*Work order*: Only the lines below, from the one with "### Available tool" through the one with "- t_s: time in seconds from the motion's", are to be written out, exactly.

Stored items
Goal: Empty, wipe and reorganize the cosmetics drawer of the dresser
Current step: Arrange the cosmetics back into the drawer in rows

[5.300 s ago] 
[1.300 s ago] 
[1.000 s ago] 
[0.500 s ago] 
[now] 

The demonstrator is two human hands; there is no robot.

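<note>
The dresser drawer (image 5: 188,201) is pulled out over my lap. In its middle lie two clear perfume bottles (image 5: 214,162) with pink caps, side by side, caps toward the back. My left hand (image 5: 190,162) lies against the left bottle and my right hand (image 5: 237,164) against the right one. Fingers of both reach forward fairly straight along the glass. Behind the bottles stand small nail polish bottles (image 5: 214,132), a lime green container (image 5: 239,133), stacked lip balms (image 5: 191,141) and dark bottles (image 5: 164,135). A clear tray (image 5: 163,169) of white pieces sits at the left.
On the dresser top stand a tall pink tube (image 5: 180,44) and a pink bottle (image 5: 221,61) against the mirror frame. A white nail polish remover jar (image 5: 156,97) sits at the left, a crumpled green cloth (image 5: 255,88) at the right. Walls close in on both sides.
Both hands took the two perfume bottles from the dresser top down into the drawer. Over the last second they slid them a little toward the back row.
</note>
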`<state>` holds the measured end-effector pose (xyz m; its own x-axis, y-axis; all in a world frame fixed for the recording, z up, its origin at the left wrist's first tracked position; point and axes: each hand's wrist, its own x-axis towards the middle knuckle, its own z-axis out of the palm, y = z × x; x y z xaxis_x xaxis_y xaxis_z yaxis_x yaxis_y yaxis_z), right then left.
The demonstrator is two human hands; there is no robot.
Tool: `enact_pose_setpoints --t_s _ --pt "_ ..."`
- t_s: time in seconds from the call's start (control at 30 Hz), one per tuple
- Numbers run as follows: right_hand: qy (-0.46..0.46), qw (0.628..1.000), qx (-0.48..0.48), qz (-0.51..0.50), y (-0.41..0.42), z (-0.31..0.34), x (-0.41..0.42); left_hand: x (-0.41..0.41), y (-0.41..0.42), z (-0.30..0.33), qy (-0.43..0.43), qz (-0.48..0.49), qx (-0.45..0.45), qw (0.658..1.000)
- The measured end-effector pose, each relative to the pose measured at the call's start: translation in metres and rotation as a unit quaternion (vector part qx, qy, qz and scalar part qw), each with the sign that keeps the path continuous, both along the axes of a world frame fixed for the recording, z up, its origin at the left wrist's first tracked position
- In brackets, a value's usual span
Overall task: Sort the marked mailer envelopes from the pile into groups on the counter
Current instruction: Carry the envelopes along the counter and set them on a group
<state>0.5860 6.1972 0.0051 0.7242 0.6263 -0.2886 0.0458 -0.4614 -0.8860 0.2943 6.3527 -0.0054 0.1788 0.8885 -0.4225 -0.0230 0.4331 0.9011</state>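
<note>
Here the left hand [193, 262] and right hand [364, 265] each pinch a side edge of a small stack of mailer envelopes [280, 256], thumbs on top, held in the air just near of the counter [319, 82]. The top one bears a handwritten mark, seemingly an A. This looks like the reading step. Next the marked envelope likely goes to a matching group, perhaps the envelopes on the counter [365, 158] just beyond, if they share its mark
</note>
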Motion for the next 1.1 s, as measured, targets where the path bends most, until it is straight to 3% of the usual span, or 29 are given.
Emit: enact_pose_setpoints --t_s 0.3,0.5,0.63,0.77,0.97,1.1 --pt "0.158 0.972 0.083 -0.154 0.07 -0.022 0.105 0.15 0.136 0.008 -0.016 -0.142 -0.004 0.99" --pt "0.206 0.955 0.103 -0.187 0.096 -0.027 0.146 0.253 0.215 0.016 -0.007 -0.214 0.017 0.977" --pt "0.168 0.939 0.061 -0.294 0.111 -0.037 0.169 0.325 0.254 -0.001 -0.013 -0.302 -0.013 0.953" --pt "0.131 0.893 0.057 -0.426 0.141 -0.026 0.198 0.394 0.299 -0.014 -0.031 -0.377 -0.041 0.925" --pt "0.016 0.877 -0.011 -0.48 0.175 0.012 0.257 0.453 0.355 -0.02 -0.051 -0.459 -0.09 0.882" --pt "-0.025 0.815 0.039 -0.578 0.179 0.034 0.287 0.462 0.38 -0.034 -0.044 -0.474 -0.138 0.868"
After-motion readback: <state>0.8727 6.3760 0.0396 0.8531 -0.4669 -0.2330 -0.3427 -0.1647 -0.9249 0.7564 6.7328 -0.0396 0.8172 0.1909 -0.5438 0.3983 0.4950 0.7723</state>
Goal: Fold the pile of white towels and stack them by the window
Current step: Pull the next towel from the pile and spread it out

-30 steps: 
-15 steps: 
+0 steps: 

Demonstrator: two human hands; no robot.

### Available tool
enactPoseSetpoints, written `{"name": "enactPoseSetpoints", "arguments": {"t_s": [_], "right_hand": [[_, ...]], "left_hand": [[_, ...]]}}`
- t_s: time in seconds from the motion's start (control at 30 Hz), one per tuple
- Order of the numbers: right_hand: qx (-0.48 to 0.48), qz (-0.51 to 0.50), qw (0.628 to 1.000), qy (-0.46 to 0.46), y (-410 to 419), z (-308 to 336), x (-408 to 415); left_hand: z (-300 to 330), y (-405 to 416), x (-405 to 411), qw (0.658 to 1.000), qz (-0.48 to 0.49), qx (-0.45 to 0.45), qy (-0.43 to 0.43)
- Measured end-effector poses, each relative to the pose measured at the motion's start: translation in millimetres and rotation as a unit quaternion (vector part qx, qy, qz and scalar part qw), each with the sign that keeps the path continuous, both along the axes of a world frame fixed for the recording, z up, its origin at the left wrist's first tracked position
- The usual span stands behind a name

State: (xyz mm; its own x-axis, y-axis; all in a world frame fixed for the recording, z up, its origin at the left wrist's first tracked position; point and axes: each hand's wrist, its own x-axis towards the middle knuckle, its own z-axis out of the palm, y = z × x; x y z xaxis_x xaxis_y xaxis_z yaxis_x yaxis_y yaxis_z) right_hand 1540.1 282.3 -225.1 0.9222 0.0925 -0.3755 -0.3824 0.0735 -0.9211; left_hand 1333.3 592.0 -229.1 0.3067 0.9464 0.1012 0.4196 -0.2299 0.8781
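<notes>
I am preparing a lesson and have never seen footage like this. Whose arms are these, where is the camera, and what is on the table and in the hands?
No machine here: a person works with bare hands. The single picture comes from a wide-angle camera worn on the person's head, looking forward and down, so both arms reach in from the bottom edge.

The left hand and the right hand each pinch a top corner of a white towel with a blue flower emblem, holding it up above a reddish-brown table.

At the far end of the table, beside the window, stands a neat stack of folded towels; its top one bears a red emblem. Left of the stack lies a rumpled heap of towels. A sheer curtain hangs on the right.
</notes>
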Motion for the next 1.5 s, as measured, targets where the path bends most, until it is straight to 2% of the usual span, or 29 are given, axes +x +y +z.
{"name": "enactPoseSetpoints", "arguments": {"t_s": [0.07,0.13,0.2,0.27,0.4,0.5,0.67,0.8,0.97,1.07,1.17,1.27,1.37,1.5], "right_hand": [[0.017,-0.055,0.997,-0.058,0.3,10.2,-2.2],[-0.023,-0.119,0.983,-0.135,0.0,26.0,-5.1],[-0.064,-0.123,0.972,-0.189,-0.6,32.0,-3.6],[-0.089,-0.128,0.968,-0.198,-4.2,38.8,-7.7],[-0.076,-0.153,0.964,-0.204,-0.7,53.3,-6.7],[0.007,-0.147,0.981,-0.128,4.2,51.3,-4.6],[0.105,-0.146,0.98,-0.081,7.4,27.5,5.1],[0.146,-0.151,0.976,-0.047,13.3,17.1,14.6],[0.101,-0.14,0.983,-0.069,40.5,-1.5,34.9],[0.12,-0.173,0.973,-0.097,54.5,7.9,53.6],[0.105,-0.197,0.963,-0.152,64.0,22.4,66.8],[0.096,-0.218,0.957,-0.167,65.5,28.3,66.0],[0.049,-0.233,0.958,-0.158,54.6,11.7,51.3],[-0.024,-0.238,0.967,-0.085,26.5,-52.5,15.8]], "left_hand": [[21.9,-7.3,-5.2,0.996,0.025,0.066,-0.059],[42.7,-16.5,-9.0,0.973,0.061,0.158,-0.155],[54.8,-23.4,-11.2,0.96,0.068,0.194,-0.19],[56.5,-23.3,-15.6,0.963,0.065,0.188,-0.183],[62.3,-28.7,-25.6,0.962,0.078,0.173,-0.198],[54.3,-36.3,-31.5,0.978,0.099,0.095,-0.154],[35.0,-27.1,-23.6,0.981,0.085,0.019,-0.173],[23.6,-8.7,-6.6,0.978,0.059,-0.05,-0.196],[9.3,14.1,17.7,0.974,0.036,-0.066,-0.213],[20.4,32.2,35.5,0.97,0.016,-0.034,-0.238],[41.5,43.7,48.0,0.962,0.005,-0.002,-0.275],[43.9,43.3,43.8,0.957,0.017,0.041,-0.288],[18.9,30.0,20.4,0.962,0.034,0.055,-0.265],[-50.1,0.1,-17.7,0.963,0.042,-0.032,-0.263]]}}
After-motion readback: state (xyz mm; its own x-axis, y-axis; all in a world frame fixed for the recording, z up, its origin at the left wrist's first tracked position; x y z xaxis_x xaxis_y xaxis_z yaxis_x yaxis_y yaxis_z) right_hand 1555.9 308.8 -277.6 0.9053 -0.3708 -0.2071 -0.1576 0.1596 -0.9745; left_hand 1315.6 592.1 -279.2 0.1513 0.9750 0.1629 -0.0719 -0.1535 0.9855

*Written response*:
### Available tool
enactPoseSetpoints, written `{"name": "enactPoseSetpoints", "arguments": {"t_s": [_], "right_hand": [[_, ...]], "left_hand": [[_, ...]]}}`
- t_s: time in seconds from the motion's start (control at 30 Hz), one per tuple

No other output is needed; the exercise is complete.